Give the listing again exactly as written.

- Stored data -
***

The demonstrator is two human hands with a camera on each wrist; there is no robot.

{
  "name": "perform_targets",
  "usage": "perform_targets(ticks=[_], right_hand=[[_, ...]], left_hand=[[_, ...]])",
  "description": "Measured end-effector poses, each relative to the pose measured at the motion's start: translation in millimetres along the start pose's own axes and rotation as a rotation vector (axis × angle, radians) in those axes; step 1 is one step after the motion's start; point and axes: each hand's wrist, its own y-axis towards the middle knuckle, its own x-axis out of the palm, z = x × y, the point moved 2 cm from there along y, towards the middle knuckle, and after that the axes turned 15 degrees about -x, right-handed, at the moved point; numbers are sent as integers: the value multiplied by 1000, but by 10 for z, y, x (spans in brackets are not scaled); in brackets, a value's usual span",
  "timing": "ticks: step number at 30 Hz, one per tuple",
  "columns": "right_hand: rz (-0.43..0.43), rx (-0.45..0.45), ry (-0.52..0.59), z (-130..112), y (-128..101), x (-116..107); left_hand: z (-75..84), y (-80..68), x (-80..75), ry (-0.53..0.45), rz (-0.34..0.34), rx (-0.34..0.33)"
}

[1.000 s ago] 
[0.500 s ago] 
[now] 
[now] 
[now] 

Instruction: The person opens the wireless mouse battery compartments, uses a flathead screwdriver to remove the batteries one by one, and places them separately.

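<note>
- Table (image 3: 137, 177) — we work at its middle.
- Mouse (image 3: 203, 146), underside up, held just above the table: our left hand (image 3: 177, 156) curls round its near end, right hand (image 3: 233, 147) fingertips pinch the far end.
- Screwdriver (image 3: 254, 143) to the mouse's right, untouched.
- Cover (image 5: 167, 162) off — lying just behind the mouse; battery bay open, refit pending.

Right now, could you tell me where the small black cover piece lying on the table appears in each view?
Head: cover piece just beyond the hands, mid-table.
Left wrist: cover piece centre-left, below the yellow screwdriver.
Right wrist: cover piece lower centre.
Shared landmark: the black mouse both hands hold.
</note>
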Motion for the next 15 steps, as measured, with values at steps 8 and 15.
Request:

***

- Reply to the task -
The demonstrator is two human hands with a camera on each wrist; there is no robot.

{
  "name": "perform_targets",
  "usage": "perform_targets(ticks=[_], right_hand=[[_, ...]], left_hand=[[_, ...]])",
  "description": "Measured end-effector poses, each relative to the pose measured at the motion's start: translation in millimetres along the start pose's own axes and rotation as a rotation vector (axis × angle, radians) in those axes; step 1 is one step after the motion's start; point and axes: each hand's wrist, its own y-axis towards the middle knuckle, its own x-axis out of the palm, z = x × y, the point moved 2 cm from there along y, towards the middle knuckle, and after that the axes turned 15 degrees about -x, right-handed, at the moved point; numbers are sent as integers: the value multiplied by 1000, but by 10 for z, y, x (spans in brackets are not scaled); in brackets, a value's usual span",
  "timing": "ticks: step number at 30 Hz, one per tuple",
  "columns": "right_hand: rz (-0.43..0.43), rx (-0.45..0.45), ry (-0.52..0.59), z (-130..112), y (-128..101), x (-116..107); left_hand: z (-75..84), y (-80..68), x (-80..75), ry (-0.53..0.45), rz (-0.34..0.34), rx (-0.34..0.33)"
}

[1.000 s ago] 
[0.500 s ago] 
[now] 
[now] 
[now] 

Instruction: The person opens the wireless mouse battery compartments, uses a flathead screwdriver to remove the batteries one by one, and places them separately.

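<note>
- Table (image 3: 137, 177) — we work at its middle.
- Mouse (image 3: 203, 146), underside up, held just above the table: our left hand (image 3: 177, 156) curls round its near end, right hand (image 3: 233, 147) fingertips pinch the far end.
- Screwdriver (image 3: 254, 143) to the mouse's right, untouched.
- Cover (image 5: 167, 162) off — lying just behind the mouse; battery bay open, refit pending.

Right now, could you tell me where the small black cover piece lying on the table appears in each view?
Head: cover piece just beyond the hands, mid-table.
Left wrist: cover piece centre-left, below the yellow screwdriver.
Right wrist: cover piece lower centre.
Shared landmark: the black mouse both hands hold.
</note>
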Motion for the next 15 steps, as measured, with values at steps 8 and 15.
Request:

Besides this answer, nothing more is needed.